## Goal of the exercise
Below are the records; copy each line in which "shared" occurs.
>>
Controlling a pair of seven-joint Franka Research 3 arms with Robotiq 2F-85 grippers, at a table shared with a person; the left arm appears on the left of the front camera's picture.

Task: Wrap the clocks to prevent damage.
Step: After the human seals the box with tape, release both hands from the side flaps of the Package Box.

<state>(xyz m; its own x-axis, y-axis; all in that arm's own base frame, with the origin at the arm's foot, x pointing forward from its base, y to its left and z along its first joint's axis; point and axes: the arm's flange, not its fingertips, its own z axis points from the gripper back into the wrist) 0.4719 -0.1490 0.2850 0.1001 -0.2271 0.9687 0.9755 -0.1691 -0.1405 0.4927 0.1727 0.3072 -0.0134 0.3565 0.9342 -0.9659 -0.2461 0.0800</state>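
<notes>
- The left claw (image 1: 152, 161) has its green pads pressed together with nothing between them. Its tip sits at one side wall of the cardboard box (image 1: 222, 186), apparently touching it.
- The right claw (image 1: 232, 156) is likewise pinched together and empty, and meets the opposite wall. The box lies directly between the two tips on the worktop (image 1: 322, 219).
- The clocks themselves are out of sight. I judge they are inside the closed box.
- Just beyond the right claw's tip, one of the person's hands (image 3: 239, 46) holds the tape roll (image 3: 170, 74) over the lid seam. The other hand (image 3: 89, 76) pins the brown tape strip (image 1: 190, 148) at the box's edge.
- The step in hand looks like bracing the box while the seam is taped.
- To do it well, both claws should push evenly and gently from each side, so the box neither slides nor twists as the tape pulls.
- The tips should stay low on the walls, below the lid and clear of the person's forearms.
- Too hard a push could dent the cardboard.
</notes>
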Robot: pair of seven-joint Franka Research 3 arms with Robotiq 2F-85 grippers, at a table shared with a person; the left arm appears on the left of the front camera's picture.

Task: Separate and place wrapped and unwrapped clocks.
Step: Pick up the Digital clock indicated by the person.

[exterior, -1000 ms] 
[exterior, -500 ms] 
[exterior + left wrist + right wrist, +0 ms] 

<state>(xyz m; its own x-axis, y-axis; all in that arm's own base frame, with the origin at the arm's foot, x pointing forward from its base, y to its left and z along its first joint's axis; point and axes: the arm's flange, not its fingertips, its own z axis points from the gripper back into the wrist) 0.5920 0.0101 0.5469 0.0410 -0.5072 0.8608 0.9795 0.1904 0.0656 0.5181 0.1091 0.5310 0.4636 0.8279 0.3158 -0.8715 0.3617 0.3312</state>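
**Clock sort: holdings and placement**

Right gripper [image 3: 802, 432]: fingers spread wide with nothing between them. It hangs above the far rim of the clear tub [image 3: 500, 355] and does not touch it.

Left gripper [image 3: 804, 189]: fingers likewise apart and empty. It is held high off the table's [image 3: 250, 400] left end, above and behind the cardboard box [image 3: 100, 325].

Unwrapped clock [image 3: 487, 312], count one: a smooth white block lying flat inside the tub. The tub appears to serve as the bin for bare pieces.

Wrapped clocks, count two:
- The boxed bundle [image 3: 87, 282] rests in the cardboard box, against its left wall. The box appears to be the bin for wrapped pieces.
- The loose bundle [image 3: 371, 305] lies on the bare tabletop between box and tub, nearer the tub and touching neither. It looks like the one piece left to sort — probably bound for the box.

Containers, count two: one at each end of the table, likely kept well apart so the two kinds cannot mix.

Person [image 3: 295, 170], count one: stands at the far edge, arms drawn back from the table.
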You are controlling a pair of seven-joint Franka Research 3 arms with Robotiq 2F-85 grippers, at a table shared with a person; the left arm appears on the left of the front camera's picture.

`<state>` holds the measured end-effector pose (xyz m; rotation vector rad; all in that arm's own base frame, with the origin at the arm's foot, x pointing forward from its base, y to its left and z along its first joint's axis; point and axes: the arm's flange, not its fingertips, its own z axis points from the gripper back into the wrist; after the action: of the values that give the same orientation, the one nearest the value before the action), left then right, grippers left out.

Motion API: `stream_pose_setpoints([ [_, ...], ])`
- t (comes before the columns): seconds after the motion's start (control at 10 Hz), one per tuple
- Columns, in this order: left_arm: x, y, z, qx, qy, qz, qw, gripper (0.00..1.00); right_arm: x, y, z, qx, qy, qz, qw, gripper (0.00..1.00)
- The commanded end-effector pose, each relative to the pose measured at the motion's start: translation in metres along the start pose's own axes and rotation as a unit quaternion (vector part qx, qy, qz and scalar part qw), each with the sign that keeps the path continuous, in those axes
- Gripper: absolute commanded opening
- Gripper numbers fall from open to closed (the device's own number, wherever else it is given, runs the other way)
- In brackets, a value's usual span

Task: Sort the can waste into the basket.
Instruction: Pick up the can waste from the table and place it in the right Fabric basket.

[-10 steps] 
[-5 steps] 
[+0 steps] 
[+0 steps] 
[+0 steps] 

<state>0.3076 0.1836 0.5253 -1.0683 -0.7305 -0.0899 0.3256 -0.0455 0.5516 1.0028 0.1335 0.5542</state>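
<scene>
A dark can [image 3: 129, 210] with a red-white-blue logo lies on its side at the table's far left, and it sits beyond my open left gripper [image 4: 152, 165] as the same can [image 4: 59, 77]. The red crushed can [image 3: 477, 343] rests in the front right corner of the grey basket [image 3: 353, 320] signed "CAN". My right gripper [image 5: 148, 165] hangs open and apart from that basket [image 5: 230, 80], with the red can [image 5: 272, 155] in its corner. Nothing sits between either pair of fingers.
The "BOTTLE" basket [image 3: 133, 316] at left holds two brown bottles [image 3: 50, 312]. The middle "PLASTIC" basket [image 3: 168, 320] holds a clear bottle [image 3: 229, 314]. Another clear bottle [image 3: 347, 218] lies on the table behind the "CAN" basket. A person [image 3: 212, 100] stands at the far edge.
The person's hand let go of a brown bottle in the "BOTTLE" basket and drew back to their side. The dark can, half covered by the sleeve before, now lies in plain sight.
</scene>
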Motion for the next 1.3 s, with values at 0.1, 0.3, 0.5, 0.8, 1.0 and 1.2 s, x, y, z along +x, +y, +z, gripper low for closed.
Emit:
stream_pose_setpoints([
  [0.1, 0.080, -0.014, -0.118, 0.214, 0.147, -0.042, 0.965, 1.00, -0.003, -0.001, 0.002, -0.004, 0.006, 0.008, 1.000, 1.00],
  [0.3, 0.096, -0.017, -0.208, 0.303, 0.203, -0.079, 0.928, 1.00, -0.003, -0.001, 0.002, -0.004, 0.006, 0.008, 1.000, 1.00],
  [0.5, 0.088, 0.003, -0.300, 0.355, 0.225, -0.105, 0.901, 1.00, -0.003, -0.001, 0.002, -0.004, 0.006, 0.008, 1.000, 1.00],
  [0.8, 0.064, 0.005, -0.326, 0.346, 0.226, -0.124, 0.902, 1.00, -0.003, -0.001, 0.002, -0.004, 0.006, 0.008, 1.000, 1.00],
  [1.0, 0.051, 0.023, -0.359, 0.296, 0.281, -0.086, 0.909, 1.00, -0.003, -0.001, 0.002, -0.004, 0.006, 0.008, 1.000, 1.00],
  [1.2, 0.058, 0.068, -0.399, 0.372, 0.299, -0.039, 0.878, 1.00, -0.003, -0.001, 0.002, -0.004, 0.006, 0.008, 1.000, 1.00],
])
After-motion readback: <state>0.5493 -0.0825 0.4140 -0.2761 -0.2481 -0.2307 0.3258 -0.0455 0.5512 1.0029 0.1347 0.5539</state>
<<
## Solution
Controlling a pair of seven-joint Franka Research 3 arms with Robotiq 2F-85 grippers, at a table shared with a person; the left arm appears on the left of the front camera's picture.
Robot: pair of seven-joint Franka Research 3 arms with Robotiq 2F-85 grippers, at a table shared with a person; the left arm appears on the left of the front camera's picture.
You are controlling a pair of seven-joint Franka Research 3 arms with Robotiq 2F-85 grippers, at a table shared with a person; the left arm appears on the left of the front camera's picture.

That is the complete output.